• What the task asks:
Work through the data below line by line and say how many lines hold "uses"; give only the number.

• Records shown:

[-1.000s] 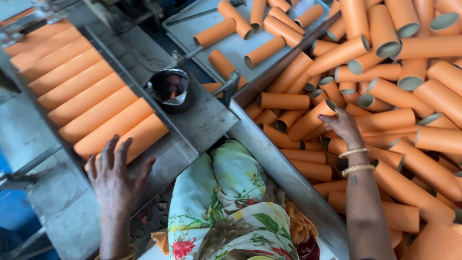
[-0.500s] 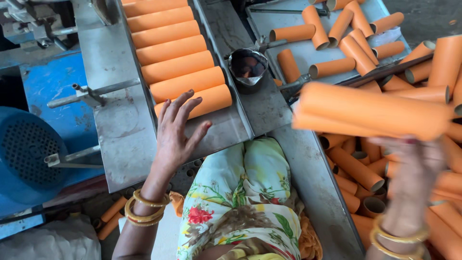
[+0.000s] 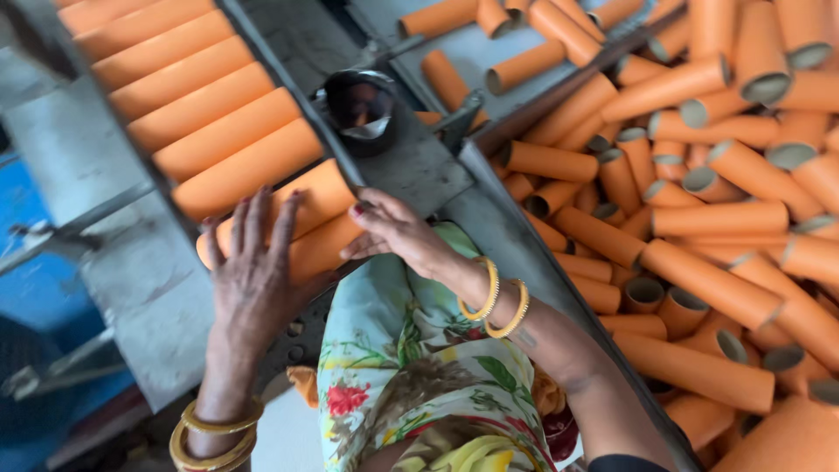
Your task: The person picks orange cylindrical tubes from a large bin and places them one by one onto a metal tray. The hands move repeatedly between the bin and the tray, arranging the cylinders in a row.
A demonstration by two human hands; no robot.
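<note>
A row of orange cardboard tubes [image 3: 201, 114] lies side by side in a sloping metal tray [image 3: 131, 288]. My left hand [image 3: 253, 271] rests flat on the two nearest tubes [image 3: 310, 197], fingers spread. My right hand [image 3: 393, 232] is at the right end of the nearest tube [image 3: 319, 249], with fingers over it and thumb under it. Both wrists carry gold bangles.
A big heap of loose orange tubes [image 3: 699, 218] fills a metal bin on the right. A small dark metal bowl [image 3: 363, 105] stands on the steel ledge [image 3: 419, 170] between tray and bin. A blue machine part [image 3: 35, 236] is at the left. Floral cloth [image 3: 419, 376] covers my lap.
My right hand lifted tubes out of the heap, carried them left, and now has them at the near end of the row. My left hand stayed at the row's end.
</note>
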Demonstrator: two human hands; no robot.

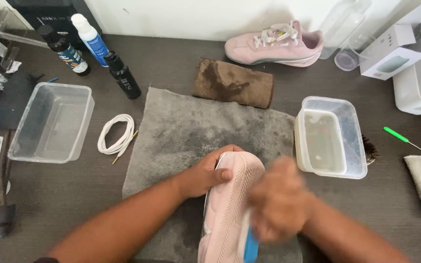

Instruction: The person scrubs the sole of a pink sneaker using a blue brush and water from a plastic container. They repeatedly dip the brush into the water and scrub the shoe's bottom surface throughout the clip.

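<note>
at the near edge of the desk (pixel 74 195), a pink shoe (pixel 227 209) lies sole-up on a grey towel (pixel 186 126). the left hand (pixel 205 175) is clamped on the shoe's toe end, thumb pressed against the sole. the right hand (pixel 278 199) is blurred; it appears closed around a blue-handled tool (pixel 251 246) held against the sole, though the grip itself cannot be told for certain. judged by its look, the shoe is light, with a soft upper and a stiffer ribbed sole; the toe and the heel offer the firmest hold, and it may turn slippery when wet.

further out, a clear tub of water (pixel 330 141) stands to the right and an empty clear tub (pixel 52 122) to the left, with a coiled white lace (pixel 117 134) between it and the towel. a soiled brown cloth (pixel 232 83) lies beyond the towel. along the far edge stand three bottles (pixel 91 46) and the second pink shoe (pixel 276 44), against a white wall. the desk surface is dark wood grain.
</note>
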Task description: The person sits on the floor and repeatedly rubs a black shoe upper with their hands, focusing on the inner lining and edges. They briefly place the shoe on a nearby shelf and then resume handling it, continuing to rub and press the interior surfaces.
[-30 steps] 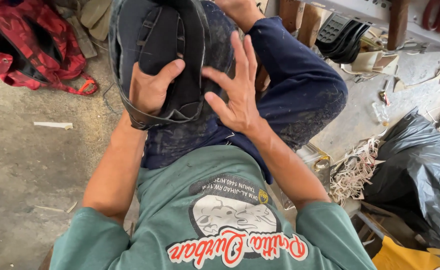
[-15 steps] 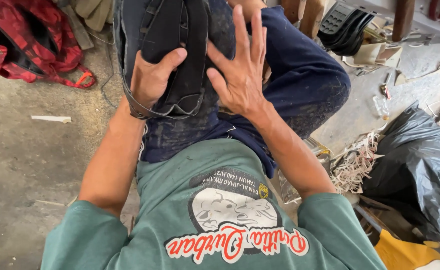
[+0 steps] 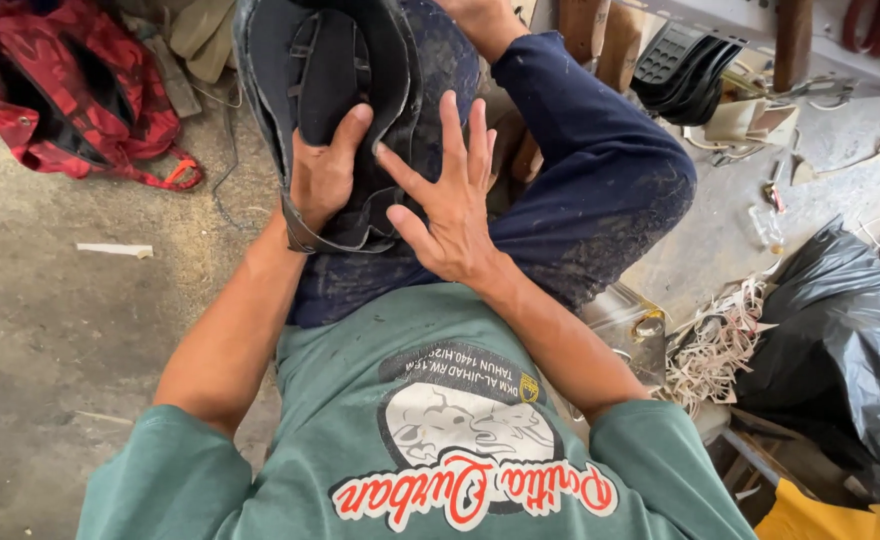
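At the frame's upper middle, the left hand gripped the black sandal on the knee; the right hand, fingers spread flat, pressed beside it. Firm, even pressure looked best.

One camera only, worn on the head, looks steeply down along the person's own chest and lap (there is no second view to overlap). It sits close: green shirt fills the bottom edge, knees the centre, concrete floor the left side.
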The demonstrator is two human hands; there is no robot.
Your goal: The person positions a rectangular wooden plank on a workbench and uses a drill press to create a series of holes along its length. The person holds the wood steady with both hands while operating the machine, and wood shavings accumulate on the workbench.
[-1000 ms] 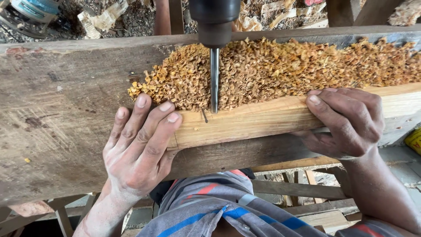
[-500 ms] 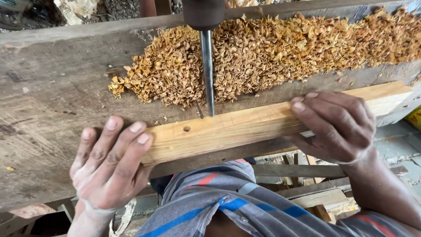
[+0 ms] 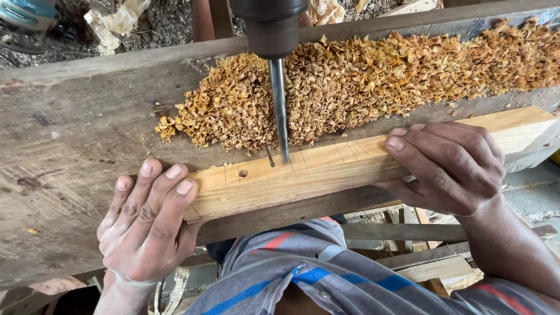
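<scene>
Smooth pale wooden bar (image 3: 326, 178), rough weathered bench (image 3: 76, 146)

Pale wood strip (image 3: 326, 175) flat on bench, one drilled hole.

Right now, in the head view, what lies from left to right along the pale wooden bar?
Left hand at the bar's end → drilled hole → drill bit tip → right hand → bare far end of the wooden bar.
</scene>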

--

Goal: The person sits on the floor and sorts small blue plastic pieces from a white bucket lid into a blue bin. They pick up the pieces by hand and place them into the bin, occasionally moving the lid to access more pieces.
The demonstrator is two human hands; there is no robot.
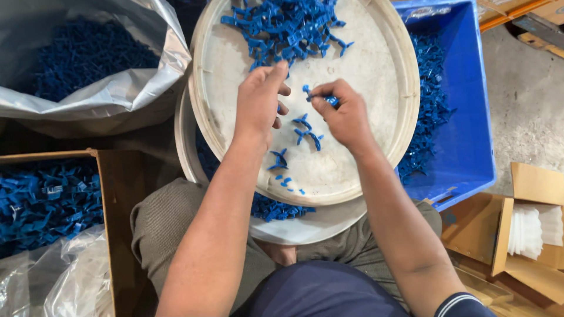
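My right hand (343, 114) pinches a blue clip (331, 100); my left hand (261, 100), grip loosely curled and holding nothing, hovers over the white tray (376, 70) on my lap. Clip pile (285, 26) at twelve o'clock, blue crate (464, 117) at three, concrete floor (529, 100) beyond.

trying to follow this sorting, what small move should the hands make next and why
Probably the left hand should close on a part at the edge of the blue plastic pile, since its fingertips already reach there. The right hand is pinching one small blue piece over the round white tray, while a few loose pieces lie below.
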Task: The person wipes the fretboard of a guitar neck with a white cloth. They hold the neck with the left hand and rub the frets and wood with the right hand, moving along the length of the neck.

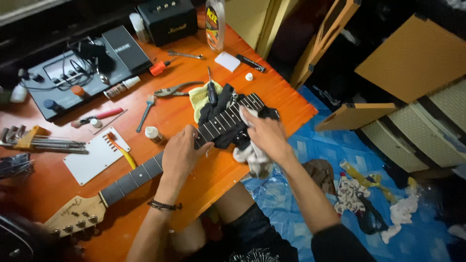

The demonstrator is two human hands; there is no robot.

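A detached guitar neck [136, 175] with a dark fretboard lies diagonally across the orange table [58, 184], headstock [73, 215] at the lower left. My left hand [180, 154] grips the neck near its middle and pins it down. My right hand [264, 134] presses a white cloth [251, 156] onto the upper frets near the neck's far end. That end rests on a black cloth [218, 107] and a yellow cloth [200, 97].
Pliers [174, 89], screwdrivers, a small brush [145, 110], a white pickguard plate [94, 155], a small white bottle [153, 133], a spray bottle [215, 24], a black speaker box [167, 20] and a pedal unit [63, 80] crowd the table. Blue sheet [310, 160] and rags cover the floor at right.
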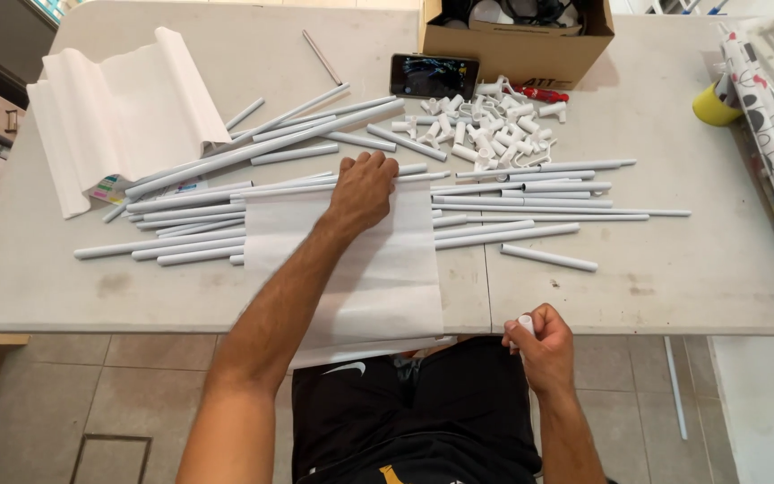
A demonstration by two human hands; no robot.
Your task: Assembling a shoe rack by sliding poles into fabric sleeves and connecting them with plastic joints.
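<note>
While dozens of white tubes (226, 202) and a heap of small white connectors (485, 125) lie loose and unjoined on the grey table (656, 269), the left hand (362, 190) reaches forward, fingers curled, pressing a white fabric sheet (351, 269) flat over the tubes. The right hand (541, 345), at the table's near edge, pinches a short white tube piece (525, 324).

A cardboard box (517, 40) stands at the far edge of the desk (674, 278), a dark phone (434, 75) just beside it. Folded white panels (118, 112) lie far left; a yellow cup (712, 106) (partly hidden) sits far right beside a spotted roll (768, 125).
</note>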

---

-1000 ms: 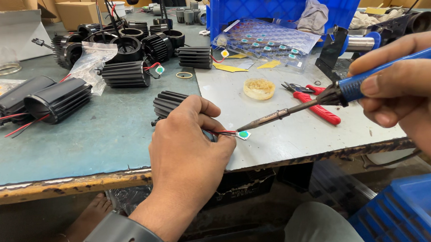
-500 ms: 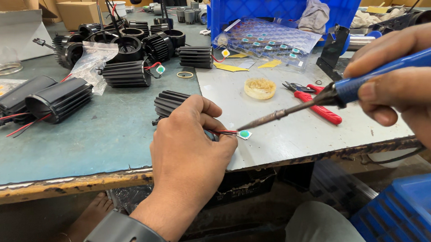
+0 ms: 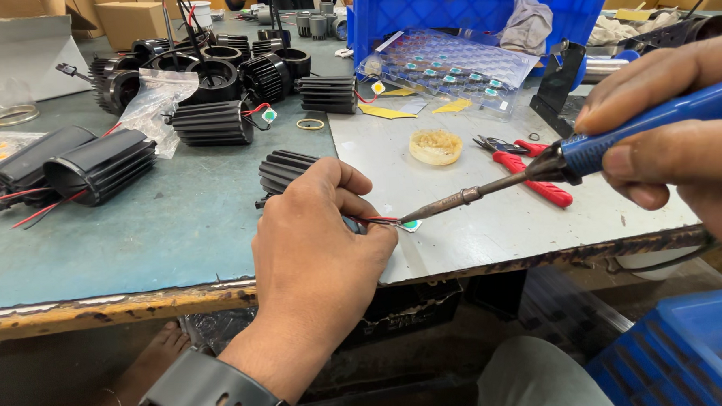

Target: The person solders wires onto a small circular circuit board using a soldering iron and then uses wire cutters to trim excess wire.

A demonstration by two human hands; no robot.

• Result below:
2